> **EXERCISE REQUIREMENTS**
Reproduce exactly the lines of the material beneath, from the line that contains "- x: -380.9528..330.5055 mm" to the line that contains "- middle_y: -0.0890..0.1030", both included, and no other lines.

> **MATERIAL PROVIDED**
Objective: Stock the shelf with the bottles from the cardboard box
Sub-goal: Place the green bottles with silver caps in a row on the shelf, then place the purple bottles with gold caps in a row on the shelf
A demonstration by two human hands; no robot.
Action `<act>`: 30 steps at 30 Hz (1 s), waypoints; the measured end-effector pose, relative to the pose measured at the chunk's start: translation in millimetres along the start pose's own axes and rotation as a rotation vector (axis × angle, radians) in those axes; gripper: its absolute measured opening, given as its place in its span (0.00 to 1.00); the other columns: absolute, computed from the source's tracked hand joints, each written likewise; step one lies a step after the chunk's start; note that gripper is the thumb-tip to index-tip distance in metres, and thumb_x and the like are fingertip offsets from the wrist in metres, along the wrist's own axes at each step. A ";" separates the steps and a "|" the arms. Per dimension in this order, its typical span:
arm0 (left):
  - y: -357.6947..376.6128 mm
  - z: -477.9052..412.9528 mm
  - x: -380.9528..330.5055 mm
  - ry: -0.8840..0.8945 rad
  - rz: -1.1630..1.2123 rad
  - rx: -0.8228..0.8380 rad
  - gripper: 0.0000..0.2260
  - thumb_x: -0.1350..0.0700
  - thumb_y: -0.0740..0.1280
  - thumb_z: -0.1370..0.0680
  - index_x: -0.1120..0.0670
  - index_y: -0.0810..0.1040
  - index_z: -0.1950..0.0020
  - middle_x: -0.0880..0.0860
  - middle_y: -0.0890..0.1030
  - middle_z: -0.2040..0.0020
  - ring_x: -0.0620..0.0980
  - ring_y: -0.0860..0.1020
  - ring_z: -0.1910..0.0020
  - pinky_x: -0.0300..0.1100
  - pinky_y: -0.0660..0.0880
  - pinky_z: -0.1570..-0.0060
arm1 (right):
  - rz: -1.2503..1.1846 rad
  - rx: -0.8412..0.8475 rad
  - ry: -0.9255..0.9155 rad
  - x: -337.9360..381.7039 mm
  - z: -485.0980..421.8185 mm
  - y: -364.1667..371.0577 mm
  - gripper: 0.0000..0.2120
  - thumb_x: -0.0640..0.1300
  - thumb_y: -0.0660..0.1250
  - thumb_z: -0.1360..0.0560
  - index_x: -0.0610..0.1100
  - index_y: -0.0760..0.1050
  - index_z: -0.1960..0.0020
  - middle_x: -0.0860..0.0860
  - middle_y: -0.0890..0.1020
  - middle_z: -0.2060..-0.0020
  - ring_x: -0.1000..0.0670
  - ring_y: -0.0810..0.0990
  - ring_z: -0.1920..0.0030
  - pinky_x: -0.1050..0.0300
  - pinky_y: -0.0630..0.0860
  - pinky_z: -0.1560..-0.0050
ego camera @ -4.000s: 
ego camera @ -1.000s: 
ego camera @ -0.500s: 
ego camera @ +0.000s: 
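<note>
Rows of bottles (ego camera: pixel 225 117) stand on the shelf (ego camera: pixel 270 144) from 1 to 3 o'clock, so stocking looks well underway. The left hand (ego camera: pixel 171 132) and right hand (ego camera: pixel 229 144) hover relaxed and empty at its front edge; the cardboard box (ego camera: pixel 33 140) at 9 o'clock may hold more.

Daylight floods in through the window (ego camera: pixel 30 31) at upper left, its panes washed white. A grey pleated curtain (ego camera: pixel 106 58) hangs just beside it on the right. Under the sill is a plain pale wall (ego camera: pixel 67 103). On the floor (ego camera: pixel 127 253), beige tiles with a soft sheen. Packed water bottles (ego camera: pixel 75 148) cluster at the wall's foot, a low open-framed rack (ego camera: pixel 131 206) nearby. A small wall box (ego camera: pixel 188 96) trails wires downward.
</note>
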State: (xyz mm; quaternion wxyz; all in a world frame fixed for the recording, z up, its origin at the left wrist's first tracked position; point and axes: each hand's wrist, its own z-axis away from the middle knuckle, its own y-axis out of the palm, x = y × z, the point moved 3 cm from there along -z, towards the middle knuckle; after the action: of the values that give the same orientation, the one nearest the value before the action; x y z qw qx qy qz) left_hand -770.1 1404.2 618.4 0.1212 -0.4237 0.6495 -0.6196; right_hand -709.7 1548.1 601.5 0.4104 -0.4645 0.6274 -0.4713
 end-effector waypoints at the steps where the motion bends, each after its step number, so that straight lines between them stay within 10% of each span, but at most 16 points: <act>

> **RESULT BELOW**
  - x: -380.9528..330.5055 mm
  - ry: -0.8840..0.8945 rad
  - rz: -1.1630..1.2123 rad
  - rx: -0.8228..0.8380 rad
  - gripper: 0.0000..0.2260
  - thumb_x: -0.1350..0.0700
  - thumb_y: -0.0740..0.1280
  - thumb_z: -0.1370..0.0680
  - index_x: -0.1120..0.0670
  - index_y: -0.0810..0.1040
  - index_z: -0.1950..0.0020
  - middle_x: -0.0880..0.0860
  - middle_y: -0.0890..0.1030

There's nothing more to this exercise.